> _The task_:
Copy each line below without leaving any out.

::::::

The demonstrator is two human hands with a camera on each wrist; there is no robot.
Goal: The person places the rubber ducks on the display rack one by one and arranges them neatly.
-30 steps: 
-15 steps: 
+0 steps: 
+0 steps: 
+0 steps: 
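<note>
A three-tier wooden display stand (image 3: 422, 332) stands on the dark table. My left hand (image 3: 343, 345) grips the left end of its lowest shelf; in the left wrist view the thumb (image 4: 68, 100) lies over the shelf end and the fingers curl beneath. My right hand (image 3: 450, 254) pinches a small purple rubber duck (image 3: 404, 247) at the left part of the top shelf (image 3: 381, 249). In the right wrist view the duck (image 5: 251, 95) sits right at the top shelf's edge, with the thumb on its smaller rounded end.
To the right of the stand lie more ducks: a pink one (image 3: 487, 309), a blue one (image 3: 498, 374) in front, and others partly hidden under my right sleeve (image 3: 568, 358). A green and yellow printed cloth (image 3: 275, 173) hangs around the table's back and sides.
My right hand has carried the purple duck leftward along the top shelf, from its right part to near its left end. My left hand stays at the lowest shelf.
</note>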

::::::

> _Reply_:
The demonstrator is two human hands with a camera on each wrist; there is no robot.
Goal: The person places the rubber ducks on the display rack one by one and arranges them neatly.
-30 steps: 
-15 steps: 
+0 steps: 
+0 steps: 
+0 steps: 
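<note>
A three-tier wooden display stand (image 3: 422, 332) stands on the dark table. My left hand (image 3: 343, 345) grips the left end of its lowest shelf; in the left wrist view the thumb (image 4: 68, 100) lies over the shelf end and the fingers curl beneath. My right hand (image 3: 450, 254) pinches a small purple rubber duck (image 3: 404, 247) at the left part of the top shelf (image 3: 381, 249). In the right wrist view the duck (image 5: 251, 95) sits right at the top shelf's edge, with the thumb on its smaller rounded end.
To the right of the stand lie more ducks: a pink one (image 3: 487, 309), a blue one (image 3: 498, 374) in front, and others partly hidden under my right sleeve (image 3: 568, 358). A green and yellow printed cloth (image 3: 275, 173) hangs around the table's back and sides.
My right hand has carried the purple duck leftward along the top shelf, from its right part to near its left end. My left hand stays at the lowest shelf.
</note>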

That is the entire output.